Lecture 2: Exercise Problems and Solutions

# === Load Packages === #
library(data.table)
library(dplyr) #mainly for %>% operator

1 Exercise 1

Let’s use flights data, which is obtained from nycflights13. Run the following code to load the data.

flights <- data.table(nycflights13::flights)

Find the flight company with the longest departure delay. (Hint: use max() function to find the maximum value of dep_delay column)
Subset the information of flights that headed to MSP (Minneapolis-St Paul International Airport) in February. Let’s name it “msp_feb_flights”. How many flights are there?
Calculate the median, interquartile range (\(IQR = Q3 − Q1\)) for arr_delays of flights in in the msp_feb_flights dataset and the number of flights, grouped by carrier. Which carrier has the most variable arrival delays?

Hints

IQR = Q3 − Q1 (the difference between the 75th percentile and the 25th percentile.) Use quantile() function to calculate the quantiles.

# === Part 1 === #
flights[dep_delay == max(dep_delay), .(carrier)]

# === Part 2 === #
msp_feb_flights <- flights[dest=="MSP" & month==2L]
nrow(msp_feb_flights)

# === Part 3 === #
msp_feb_flights[,.(
  median = median(arr_delay),
  IQR = quantile(arr_delay, 0.75) - quantile(arr_delay, 0.25),
  n_flights = .N
  ), by = carrier]

2 Exercise 2

We will continue to use the flights data from the previous exercise.

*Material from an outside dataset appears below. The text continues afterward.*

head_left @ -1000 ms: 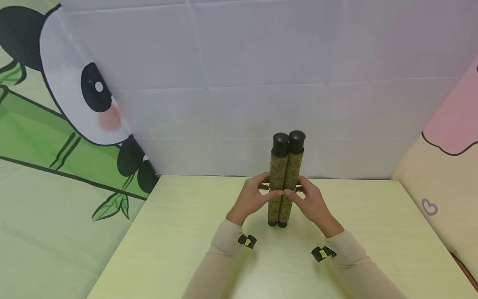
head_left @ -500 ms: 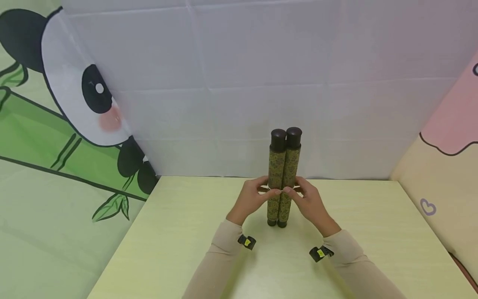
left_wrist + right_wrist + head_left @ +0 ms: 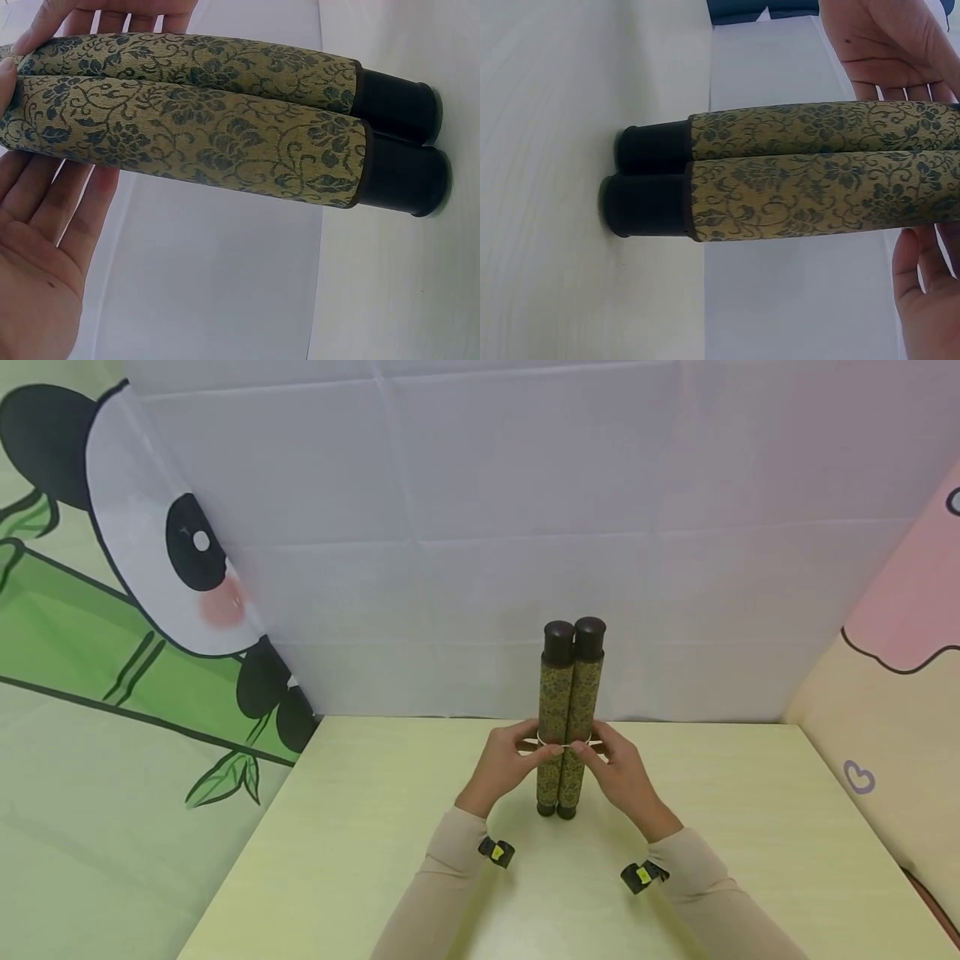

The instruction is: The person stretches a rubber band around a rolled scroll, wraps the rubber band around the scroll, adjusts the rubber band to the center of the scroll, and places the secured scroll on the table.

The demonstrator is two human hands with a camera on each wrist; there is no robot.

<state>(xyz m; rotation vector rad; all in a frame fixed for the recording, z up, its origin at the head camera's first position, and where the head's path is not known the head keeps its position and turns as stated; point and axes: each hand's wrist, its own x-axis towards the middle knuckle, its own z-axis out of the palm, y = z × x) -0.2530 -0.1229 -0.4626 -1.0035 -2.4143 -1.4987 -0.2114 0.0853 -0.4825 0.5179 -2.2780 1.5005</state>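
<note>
A scroll stands upright on the table, wound into two side-by-side rolls of gold brocade with dark floral patterning. Dark knobs cap both rolls, and their dark lower ends rest on the tabletop. At mid-height a thin white band circles the pair. From the left side my left hand holds the scroll, thumb at the front by the band and fingers behind. My right hand holds the other side likewise, its thumb close to the left thumb. The rolls partly hide the fingertips.
The pale yellow table reaches back to a white cloth backdrop. Printed side walls flank it: a panda and bamboo cloth at left, a cream and pink one at right.
The tops of the rolls have shifted slightly left and stand a little straighter. Both hands stay at mid-height with small shifts. The head view has tilted slightly.
</note>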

If you were selecting an airport simply based on on-time departure percentage, which NYC airport would you choose to fly out of? To address this question, first, define a new variable which indicates on-time departure. On-time-departure can be defined as a departure delay of less than or equal to 0. Then, calculate the on-time departure rate for each airport.

#| autorun: false
flights <- data.table(nycflights13::flights)

flights[, on_time := dep_delay <= 0] %>%
  .[, .(on_time_rate = mean(on_time, na.rm = TRUE)), by = origin]

3 Exercise 3

For this exercise problem, we will use journal data from the AER package. First, load the data and convert it to data.table object using setDT function (or. as.data.table()). Take a look at the data. Also, type ?journal to see the description of the data.

#| autorun: false
# If you have not installed the package, run the following code
# install.packages("AER")

# load the package
library(AER)
# load the data from AER
data("Journals")

# To see the descriptions of the data, 
# type `?Journals` in the console
?Journals

setDT(Journals)

Calculate the average number of pages and submission delay for the entire dataset.
Show the title, citations, price, and subs columns for the top 5 journals (title) with the highest number of citations (citations). (Hint: use order() function to sort the data by citations in descending order.)
This dataset is created in the year 2000. Calculate the age (age) of each journal by subtracting the start year (foundingyear) of the journal from 2000. Select the columns, price, subs, citations, and pages, and age. Use that data to create a correlation matrix between those variables using the cor() function. (Hint: use this syntax: cor(data)). Can you find anything interesting from the correlation matrix?

# === Part 1 === #
Journals[, .(
  avg_pages = mean(pages, na.rm = TRUE),
  avg_delay = mean(submission_delay, na.rm = TRUE)
)]

# === Part 2 === #
Journals[order(-citations),] %>%
  .[, .(title, citations, price, subs)] %>%
  .[1:5]
  
# === Part 3 === #
Journals[, age := 2000 - foundingyear] %>%
  .[, .(price, subs, citations, pages, age)] %>%
  cor(.)